#### WORK ITEM
Would you restate word for word the lines of the listing, beginning at the first and ending with the line that holds "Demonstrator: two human"?

#### RAW DATA
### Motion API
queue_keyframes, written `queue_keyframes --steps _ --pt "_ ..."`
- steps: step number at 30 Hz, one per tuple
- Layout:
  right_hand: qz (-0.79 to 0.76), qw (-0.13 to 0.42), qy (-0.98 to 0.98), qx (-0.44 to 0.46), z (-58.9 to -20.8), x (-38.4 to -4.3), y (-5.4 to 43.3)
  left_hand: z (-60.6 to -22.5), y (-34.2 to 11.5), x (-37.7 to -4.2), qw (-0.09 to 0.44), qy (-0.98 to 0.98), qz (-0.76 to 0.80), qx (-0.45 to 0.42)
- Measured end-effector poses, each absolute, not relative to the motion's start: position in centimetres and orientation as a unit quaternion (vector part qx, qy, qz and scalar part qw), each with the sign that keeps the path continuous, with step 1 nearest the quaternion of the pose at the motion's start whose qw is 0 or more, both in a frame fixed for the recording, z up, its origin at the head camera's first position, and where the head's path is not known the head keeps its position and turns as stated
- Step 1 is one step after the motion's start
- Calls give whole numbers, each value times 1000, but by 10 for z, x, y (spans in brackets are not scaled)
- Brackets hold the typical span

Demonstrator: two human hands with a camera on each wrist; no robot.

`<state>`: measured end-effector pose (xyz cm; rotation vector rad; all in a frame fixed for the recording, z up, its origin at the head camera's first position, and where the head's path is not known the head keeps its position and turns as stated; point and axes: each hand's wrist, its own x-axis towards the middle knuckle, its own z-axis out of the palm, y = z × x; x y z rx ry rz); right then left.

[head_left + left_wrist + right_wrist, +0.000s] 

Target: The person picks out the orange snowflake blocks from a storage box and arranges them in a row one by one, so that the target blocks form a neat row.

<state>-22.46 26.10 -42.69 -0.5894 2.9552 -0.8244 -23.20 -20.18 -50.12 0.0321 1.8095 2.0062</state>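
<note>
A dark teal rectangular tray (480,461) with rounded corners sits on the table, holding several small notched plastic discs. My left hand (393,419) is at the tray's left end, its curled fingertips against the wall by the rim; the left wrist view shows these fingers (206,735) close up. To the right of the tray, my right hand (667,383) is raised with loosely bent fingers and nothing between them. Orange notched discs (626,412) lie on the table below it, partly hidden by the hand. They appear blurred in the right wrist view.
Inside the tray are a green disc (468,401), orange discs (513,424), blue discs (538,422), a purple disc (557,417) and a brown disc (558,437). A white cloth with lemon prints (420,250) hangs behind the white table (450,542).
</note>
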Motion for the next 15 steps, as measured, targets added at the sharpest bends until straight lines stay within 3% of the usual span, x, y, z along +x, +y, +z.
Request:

#### REPLY
### Motion API
queue_keyframes, written `queue_keyframes --steps _ --pt "_ ..."`
- steps: step number at 30 Hz, one per tuple
- Layout:
  right_hand: qz (-0.79 to 0.76), qw (-0.13 to 0.42), qy (-0.98 to 0.98), qx (-0.44 to 0.46), z (-58.9 to -20.8), x (-38.4 to -4.3), y (-5.4 to 43.3)
  left_hand: z (-60.6 to -22.5), y (-34.2 to 11.5), x (-37.7 to -4.2), qw (-0.09 to 0.44), qy (-0.98 to 0.98), qz (-0.76 to 0.80), qx (-0.45 to 0.42)
- Measured end-effector poses, each absolute, not relative to the motion's start: position in centimetres and orientation as a unit quaternion (vector part qx, qy, qz and scalar part qw), each with the sign that keeps the path continuous, with step 1 nearest the quaternion of the pose at the motion's start whose qw is 0 or more, both in a frame fixed for the recording, z up, its origin at the head camera's first position, and where the head's path is not known the head keeps its position and turns as stated
- Step 1 is one step after the motion's start
- Calls give whole numbers, each value times 1000, but by 10 for z, x, y (spans in brackets are not scaled)
- Brackets hold the typical span

Demonstrator: two human hands with a camera on each wrist; no robot.

There is nothing more to this answer.